## Data:
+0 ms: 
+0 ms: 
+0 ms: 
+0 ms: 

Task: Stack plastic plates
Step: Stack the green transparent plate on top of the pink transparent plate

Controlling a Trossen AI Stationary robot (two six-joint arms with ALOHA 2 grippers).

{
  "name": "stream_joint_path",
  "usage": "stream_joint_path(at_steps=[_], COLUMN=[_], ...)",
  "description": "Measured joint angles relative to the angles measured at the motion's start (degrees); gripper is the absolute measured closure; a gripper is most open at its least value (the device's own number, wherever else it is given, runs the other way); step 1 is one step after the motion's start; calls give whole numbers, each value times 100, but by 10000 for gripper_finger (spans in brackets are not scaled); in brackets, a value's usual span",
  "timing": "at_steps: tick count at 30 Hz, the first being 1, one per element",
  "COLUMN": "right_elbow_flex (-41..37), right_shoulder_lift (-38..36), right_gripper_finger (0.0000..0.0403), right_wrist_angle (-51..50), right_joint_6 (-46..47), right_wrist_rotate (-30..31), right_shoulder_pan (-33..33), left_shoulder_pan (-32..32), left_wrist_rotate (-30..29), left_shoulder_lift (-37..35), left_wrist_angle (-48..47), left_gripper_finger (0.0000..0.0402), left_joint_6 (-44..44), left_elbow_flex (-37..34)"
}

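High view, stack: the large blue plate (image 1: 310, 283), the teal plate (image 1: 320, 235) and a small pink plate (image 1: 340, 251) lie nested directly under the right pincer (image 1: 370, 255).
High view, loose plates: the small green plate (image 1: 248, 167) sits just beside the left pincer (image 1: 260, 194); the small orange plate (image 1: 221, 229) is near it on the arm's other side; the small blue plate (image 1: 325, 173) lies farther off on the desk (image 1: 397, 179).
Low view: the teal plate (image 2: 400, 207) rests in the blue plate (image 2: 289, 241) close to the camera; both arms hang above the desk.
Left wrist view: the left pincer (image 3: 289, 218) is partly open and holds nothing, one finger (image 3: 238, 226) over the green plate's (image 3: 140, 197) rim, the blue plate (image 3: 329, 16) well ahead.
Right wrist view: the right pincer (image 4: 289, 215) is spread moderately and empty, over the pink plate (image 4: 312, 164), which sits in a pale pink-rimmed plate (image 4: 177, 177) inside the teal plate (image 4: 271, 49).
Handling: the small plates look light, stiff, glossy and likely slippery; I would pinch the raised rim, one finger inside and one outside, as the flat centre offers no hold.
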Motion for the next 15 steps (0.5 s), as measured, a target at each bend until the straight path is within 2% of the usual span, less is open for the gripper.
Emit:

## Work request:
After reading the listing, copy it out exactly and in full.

## Output for this exercise:
+0 ms: 
+0 ms: 
+0 ms: 
+0 ms: 

Task: Stack plastic plates
Step: Stack the green transparent plate on top of the pink transparent plate

Controlling a Trossen AI Stationary robot (two six-joint arms with ALOHA 2 grippers).

{
  "name": "stream_joint_path",
  "usage": "stream_joint_path(at_steps=[_], COLUMN=[_], ...)",
  "description": "Measured joint angles relative to the angles measured at the motion's start (degrees); gripper is the absolute measured closure; a gripper is most open at its least value (the device's own number, wherever else it is given, runs the other way); step 1 is one step after the motion's start; calls give whole numbers, each value times 100, but by 10000 for gripper_finger (spans in brackets are not scaled); in brackets, a value's usual span",
  "timing": "at_steps: tick count at 30 Hz, the first being 1, one per element",
  "COLUMN": "right_elbow_flex (-41..37), right_shoulder_lift (-38..36), right_gripper_finger (0.0000..0.0403), right_wrist_angle (-51..50), right_joint_6 (-46..47), right_wrist_rotate (-30..31), right_shoulder_pan (-33..33), left_shoulder_pan (-32..32), left_wrist_rotate (-30..29), left_shoulder_lift (-37..35), left_wrist_angle (-48..47), left_gripper_finger (0.0000..0.0402), left_joint_6 (-44..44), left_elbow_flex (-37..34)"
}

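High view, stack: the large blue plate (image 1: 310, 283), the teal plate (image 1: 320, 235) and a small pink plate (image 1: 340, 251) lie nested directly under the right pincer (image 1: 370, 255).
High view, loose plates: the small green plate (image 1: 248, 167) sits just beside the left pincer (image 1: 260, 194); the small orange plate (image 1: 221, 229) is near it on the arm's other side; the small blue plate (image 1: 325, 173) lies farther off on the desk (image 1: 397, 179).
Low view: the teal plate (image 2: 400, 207) rests in the blue plate (image 2: 289, 241) close to the camera; both arms hang above the desk.
Left wrist view: the left pincer (image 3: 289, 218) is partly open and holds nothing, one finger (image 3: 238, 226) over the green plate's (image 3: 140, 197) rim, the blue plate (image 3: 329, 16) well ahead.
Right wrist view: the right pincer (image 4: 289, 215) is spread moderately and empty, over the pink plate (image 4: 312, 164), which sits in a pale pink-rimmed plate (image 4: 177, 177) inside the teal plate (image 4: 271, 49).
Handling: the small plates look light, stiff, glossy and likely slippery; I would pinch the raised rim, one finger inside and one outside, as the flat centre offers no hold.
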Motion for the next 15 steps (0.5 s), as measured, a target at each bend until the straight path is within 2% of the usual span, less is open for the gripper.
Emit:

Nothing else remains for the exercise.